Practice item. Set the material below down again exactly, with no pictures.
»»
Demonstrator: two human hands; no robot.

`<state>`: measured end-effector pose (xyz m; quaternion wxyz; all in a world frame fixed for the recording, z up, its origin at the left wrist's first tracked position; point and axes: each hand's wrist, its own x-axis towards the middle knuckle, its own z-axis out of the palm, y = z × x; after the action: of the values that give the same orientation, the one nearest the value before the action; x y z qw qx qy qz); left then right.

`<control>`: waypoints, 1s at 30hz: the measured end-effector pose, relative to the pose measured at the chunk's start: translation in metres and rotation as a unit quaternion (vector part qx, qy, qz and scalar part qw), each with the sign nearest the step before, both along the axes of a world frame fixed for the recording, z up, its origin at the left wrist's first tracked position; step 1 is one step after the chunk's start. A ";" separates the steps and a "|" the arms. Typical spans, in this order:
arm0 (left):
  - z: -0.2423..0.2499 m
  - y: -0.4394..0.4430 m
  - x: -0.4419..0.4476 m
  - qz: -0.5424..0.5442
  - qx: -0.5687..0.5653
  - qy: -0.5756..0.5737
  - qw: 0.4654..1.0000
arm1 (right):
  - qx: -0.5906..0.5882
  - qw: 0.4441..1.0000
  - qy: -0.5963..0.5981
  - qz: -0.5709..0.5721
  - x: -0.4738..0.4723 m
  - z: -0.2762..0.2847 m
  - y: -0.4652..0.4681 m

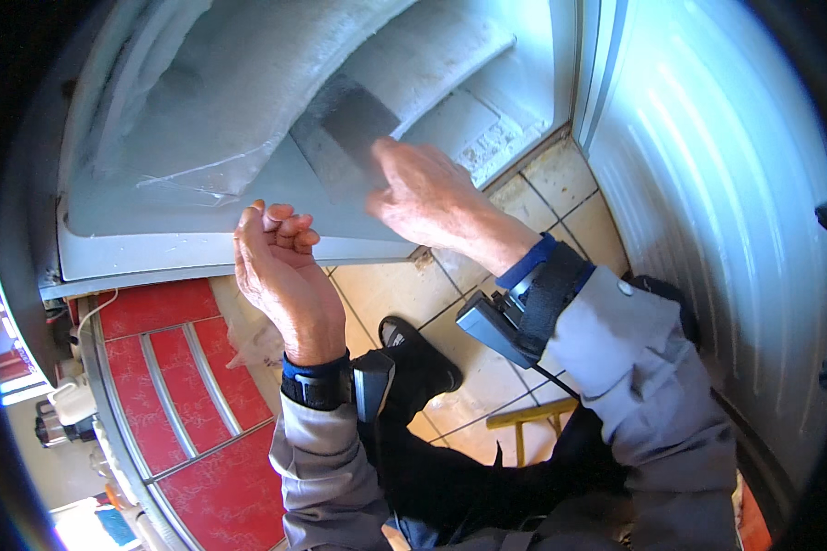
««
TASK OUTPUT:
Demonstrator: two human hands; no robot.

`<state>`: measured end-effector pose (xyz m; quaternion wxyz; all in a world frame fixed for the recording, z up, its origin at the left wrist's first tracked position; point and axes: each hand's wrist, its own x-axis towards the middle knuckle, its own z-axis out of the palm, y = z × x; after the action: of the values that give the same orientation, the one nearest the value before the action; x y z qw qx qy qz); left then right.

`<control>`: waypoints, 1s at 30hz: the measured end-effector pose, relative to the pose measured at the chunk's start: translation in metres and rotation as a unit quaternion (vector part qx, qy, qz and scalar part qw), each with the sign nearest the step before, both along the axes of a world frame fixed for the recording, z up, its origin at the left wrist's first tracked position; step 1 is one step after the chunk's start. A ";" separates the steps and a "|" the arms. Typical spans, in this order:
arm0 (left):
  - z: -0.2423..0.2499 m
  - y: -0.4394..0.4430 m
  - x: -0.4419..0.4476 m
  - qz: -0.5424..0.5442
  - qx: -0.5687..0.5653
  - qy: -0.5756..0.5737
  - qw: 0.4654..1.0000
arm1 (right):
  - qx: -0.5906..0.5882
  - qw: 0.4441..1.0000
  - qy: -0.5963..0.5981
  - qz: -0.5709..0.5721
  - x: -0.4738..0.4723 m
  - z: -0.2762..0.2847 m
  - y: -0.4652..0.4681 m

No additional answer is needed here.